Il dit à Josiane, tu vas aider ta mère car il vient ton frère et ta soeur manger. Bon nous nous allons visiter ma propriété, nous allions donc dans le pré jusqu’au font du bois, il me montre son tas de bois je trouvais ça bizarre, sauf que maintenant je fais pareil. Je compris pour quoi après, c’était lui qui le coupait, et je vous pris de croire avec la quantité ce n’était pas du gâteau.
La grande table était mise toutes ses assiette une grande tablée, pendant que j’étais dans la cour son père préparait les hors d’oeuvres. Je regardais son jardin qui était superbement bien entretenu, Josiane me rejoint et nous nous éclipsons dans la réserve de bois. Une voiture ce fait entendre, viens voilà ma soeur Micheline et son mari Jean, nous nous approchons bonjour, bonjour, et bonjour.
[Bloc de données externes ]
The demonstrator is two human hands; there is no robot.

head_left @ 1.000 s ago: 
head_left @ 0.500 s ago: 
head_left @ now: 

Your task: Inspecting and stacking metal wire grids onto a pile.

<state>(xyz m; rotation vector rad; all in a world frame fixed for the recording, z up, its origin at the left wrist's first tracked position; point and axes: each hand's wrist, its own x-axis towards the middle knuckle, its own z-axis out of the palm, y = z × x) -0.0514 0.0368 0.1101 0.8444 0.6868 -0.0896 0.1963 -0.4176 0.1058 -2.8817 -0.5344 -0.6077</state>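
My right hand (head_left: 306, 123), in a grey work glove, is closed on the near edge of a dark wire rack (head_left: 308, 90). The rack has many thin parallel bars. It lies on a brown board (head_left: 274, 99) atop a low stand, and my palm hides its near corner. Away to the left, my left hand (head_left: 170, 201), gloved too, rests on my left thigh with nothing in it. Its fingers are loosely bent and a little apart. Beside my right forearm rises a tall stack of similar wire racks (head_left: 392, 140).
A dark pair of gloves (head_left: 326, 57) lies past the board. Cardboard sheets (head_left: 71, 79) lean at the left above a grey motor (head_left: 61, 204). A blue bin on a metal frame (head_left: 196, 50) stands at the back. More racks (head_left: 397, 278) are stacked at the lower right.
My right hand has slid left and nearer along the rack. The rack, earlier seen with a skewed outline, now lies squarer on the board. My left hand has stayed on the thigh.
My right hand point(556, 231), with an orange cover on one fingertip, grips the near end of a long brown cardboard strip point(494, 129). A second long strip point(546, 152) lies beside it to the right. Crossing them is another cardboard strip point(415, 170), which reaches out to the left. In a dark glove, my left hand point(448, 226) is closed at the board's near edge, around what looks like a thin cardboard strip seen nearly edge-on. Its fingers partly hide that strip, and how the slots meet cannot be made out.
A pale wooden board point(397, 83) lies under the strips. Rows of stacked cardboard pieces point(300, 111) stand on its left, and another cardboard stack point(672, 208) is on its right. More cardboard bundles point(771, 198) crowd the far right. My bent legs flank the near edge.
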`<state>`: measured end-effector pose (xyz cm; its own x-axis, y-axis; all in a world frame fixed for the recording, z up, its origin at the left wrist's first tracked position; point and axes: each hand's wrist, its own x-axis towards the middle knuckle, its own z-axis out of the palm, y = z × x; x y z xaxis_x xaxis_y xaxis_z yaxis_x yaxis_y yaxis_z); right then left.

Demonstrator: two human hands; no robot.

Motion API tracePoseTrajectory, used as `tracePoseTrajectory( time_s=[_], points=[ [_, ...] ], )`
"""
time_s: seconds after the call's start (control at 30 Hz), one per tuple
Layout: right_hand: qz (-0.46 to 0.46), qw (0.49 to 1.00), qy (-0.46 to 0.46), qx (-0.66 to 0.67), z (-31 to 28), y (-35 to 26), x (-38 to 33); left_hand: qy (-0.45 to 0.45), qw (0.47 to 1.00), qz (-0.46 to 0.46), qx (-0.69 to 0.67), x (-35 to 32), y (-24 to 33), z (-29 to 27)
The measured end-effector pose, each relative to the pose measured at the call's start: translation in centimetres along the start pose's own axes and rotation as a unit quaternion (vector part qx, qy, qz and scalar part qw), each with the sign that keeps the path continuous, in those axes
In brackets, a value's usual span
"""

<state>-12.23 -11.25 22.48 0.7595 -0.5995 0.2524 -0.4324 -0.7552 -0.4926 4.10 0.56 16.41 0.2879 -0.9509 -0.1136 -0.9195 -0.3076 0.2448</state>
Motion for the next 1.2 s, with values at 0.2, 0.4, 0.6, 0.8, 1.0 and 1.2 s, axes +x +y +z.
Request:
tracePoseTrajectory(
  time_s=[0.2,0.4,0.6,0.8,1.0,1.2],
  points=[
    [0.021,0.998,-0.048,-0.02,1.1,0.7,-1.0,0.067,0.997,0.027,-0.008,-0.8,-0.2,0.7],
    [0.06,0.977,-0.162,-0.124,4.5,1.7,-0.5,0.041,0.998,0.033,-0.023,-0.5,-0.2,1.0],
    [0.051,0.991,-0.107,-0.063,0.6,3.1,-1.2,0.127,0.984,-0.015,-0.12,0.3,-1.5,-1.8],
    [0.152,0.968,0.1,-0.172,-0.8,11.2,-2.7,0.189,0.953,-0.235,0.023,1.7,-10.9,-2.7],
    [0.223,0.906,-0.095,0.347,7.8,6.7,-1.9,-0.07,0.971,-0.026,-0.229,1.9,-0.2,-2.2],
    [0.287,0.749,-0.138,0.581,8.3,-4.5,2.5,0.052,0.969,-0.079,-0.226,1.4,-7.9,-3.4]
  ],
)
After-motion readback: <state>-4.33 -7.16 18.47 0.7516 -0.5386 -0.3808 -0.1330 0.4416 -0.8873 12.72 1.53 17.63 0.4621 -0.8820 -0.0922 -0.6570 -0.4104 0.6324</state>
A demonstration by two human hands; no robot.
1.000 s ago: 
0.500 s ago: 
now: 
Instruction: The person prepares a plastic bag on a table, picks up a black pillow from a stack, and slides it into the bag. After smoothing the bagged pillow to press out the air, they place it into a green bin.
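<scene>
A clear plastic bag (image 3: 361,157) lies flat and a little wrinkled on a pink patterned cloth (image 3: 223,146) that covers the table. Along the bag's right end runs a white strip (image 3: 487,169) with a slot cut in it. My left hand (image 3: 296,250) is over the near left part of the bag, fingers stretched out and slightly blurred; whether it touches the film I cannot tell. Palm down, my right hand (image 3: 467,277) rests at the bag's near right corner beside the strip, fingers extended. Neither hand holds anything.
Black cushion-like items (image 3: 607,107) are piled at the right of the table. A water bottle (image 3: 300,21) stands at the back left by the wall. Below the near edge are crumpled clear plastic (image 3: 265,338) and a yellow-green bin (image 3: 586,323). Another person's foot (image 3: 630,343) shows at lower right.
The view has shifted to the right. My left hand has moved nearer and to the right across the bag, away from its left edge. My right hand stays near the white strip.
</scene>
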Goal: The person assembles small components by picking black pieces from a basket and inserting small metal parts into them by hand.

Son père commençait à ronchonner, à celui là! Il est toujours en retard, ils sont cinq à se préparer avec les enfants, ils ont qu’à s’y prendre plutôt. Enfin ils arrivent, les présentation Roger mon frère, il commence à déconner tient le parigot enfin plein de plaisanteries à malice qui faisait rire Jean, bon je continue sa femme Janine, et ses enfants Chantal, Catherine, et Alain le plus petit. Toute la famille était assise nous avons mangé comme dix, nous avons rigolé toujours avec les grandes plaisanteries de Roger, bouchon dans le verre de vin ou cidre, pot de moutarde dans les doigts, enfin tout c’est passé comme sur des roulettes. J’ai été bien accueilli sauf le soir il fallait ce coucher de bonne heure et en plus je couchais avec son père il ronflait comme un train au passage à niveau. En rentrant à Paris le soir même je lui leur écrit une lettre de remerciement pour leur accueil. Nous y allions à peu prés tous les 15 jours. Nous, nous sommes fiancées en 1962 mes parents étaient encore séparés je ne souviens plus qui y était. J’ai demandé au dessert la main de sa fille au père et le baratin d’usage tout à été dit. Nous étions content ma soeur était là avec son mari.